= What needs to be done =
In your reply, reproduce the lines from the first one below to the line containing "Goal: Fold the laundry", inclusive, exactly as they stand.
Available data Start Marker
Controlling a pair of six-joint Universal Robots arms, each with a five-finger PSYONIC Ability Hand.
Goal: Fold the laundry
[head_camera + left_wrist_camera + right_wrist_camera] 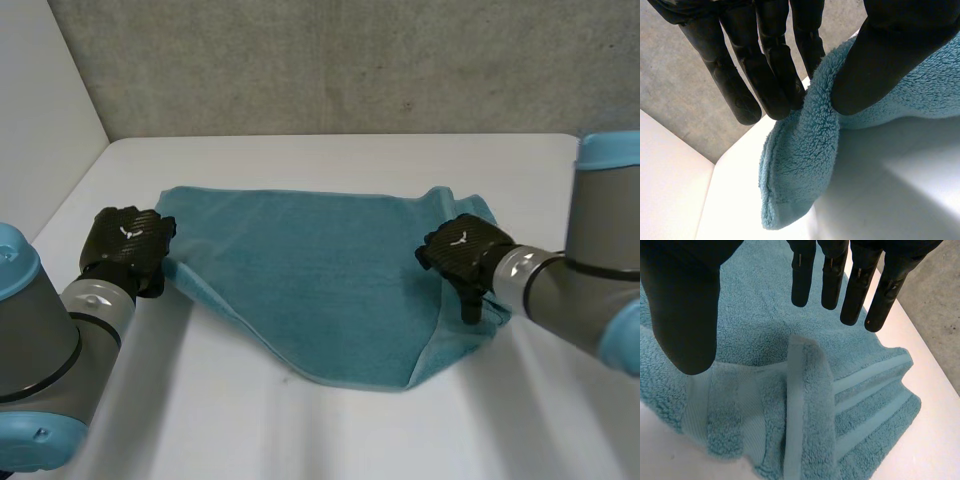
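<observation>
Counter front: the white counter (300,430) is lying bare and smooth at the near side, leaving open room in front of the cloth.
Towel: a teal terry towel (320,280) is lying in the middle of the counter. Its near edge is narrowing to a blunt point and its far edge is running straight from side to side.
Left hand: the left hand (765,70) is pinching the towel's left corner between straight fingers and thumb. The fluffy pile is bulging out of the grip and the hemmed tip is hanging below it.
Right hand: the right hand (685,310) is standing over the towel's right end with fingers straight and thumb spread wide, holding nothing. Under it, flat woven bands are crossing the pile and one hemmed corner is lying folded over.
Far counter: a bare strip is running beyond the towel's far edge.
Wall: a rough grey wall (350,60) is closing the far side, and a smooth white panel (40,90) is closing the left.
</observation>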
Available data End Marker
= Reply to the exercise =
Controlling a pair of six-joint Universal Robots arms, each with a five-finger PSYONIC Ability Hand.
Goal: Fold the laundry

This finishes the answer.